Task directions: Reproduce verbatim the lines of the material below, starting at the line with "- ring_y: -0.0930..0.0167" and ending at the line with "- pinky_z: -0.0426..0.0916", both inclusive; skip the rest.

==== Exercise data

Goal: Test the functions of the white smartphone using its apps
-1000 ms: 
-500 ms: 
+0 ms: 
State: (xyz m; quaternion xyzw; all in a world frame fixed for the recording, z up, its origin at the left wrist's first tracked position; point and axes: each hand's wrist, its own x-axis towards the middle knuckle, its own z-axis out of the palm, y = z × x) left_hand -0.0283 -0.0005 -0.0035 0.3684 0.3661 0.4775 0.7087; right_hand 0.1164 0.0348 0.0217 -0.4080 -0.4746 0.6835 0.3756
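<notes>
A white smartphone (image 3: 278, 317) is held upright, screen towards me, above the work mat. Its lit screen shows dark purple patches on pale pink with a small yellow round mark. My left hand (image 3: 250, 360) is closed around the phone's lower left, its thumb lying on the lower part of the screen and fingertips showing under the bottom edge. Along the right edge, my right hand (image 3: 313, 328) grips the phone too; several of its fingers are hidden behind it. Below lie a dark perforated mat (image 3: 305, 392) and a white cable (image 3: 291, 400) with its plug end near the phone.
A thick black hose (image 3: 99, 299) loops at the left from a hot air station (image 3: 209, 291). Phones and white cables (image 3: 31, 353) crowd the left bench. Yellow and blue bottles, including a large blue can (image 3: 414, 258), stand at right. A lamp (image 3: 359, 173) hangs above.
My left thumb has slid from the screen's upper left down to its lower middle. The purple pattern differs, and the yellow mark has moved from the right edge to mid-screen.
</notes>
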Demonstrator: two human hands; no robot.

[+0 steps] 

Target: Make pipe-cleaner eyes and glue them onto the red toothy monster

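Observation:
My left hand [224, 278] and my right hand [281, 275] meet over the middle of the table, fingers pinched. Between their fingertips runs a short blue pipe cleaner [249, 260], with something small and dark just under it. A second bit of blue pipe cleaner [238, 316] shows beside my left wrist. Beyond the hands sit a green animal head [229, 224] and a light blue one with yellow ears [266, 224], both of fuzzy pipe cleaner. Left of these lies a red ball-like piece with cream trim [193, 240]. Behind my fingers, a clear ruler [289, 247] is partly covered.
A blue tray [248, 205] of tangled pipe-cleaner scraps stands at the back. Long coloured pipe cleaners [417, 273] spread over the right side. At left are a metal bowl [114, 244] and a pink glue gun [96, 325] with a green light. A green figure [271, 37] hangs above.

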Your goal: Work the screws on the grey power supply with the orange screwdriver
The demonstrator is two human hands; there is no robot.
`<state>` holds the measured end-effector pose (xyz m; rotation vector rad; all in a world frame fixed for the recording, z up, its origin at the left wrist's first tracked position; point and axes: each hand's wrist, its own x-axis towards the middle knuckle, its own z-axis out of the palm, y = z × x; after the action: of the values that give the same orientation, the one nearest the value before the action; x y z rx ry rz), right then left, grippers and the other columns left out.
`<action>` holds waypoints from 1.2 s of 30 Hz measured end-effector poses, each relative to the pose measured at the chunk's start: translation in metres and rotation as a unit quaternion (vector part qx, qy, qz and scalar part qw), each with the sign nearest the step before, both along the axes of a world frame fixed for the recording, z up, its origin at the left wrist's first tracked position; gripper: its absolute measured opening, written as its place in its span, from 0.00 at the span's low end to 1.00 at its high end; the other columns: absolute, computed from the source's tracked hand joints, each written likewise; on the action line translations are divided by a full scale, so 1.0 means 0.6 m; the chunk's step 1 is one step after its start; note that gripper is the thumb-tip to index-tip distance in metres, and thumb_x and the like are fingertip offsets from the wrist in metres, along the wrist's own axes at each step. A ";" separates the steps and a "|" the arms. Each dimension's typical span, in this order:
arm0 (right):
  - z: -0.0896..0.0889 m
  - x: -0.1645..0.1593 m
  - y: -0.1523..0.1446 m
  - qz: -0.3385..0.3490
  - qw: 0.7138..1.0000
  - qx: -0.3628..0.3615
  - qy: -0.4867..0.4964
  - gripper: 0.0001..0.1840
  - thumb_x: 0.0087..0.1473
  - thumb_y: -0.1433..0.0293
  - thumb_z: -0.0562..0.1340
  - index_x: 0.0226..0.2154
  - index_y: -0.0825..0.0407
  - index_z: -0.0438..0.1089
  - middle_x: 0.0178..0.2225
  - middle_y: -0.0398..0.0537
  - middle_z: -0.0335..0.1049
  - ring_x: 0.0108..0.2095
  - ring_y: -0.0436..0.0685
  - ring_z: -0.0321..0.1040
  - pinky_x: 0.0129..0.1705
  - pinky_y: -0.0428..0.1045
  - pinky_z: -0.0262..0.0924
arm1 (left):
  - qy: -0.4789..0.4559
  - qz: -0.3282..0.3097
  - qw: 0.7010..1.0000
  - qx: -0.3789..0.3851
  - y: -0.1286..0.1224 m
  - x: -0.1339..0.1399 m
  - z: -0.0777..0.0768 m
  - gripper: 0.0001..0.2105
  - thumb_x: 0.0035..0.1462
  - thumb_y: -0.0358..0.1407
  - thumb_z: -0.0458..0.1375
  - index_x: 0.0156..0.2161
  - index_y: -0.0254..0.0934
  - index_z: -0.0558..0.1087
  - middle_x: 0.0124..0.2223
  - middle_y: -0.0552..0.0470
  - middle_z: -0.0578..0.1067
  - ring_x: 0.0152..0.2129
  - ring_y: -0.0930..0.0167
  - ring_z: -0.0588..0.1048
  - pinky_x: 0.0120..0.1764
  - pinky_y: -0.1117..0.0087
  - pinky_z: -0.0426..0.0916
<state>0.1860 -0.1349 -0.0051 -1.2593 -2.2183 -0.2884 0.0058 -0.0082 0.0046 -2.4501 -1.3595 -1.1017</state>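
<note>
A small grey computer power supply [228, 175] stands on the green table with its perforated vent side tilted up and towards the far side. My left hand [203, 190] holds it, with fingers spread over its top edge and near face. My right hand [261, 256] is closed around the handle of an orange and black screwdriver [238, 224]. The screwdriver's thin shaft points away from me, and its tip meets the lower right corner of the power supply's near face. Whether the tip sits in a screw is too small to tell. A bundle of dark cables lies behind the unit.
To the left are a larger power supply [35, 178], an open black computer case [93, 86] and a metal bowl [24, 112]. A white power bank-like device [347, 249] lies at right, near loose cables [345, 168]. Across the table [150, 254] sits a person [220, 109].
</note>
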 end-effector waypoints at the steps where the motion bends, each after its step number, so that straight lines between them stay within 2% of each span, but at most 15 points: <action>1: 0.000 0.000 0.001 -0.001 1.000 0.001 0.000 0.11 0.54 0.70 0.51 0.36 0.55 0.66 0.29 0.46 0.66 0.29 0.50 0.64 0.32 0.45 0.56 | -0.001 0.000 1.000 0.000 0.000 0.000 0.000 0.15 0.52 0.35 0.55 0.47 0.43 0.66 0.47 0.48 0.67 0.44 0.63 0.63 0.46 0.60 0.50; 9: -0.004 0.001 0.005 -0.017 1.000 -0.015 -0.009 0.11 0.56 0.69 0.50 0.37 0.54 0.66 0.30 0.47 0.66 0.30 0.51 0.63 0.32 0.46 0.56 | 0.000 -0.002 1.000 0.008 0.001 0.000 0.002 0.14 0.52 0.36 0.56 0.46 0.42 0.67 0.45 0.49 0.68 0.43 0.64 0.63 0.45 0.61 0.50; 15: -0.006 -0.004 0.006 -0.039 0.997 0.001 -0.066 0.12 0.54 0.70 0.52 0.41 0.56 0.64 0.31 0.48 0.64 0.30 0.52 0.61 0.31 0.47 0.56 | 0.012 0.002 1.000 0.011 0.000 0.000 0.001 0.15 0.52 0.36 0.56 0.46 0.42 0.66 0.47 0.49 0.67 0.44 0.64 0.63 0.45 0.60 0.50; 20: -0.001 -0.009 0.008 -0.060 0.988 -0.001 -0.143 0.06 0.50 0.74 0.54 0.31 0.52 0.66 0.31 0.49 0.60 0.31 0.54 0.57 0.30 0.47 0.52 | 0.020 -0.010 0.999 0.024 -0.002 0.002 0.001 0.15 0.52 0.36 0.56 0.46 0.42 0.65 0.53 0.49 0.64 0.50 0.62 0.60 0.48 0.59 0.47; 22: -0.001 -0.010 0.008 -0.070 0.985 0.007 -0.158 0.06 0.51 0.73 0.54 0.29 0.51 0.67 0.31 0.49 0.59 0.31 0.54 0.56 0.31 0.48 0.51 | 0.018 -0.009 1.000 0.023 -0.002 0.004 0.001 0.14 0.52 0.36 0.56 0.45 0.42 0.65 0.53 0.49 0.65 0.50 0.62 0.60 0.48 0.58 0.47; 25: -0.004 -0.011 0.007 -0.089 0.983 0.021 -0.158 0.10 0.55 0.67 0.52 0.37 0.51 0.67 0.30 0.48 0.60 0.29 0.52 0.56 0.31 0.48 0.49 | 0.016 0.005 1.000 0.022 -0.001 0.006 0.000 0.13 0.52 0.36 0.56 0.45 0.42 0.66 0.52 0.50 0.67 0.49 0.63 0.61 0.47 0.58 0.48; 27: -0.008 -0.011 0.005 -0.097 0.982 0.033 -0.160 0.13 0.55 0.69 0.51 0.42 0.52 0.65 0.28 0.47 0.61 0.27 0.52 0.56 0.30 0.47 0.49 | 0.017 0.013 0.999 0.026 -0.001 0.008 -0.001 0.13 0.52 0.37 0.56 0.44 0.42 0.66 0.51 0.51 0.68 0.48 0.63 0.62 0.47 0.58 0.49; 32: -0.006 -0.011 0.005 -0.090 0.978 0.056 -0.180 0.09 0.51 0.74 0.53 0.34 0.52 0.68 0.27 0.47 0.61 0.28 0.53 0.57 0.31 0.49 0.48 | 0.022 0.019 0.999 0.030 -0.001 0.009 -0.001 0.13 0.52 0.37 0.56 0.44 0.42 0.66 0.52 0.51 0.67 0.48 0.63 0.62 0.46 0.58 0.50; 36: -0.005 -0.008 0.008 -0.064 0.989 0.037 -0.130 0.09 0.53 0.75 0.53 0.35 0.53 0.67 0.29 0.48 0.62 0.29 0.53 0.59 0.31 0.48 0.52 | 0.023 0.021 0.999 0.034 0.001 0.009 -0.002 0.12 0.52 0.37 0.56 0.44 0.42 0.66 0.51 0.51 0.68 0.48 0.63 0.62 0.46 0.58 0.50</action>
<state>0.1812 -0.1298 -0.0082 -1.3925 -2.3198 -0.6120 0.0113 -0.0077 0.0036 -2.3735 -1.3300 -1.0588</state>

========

Exercise solution:
  - ring_y: -0.0930..0.0167
  - ring_z: -0.0588..0.1048
  - pinky_x: 0.0120..0.1764
  - pinky_y: -0.1117..0.0087
  - pinky_z: -0.0426..0.0916

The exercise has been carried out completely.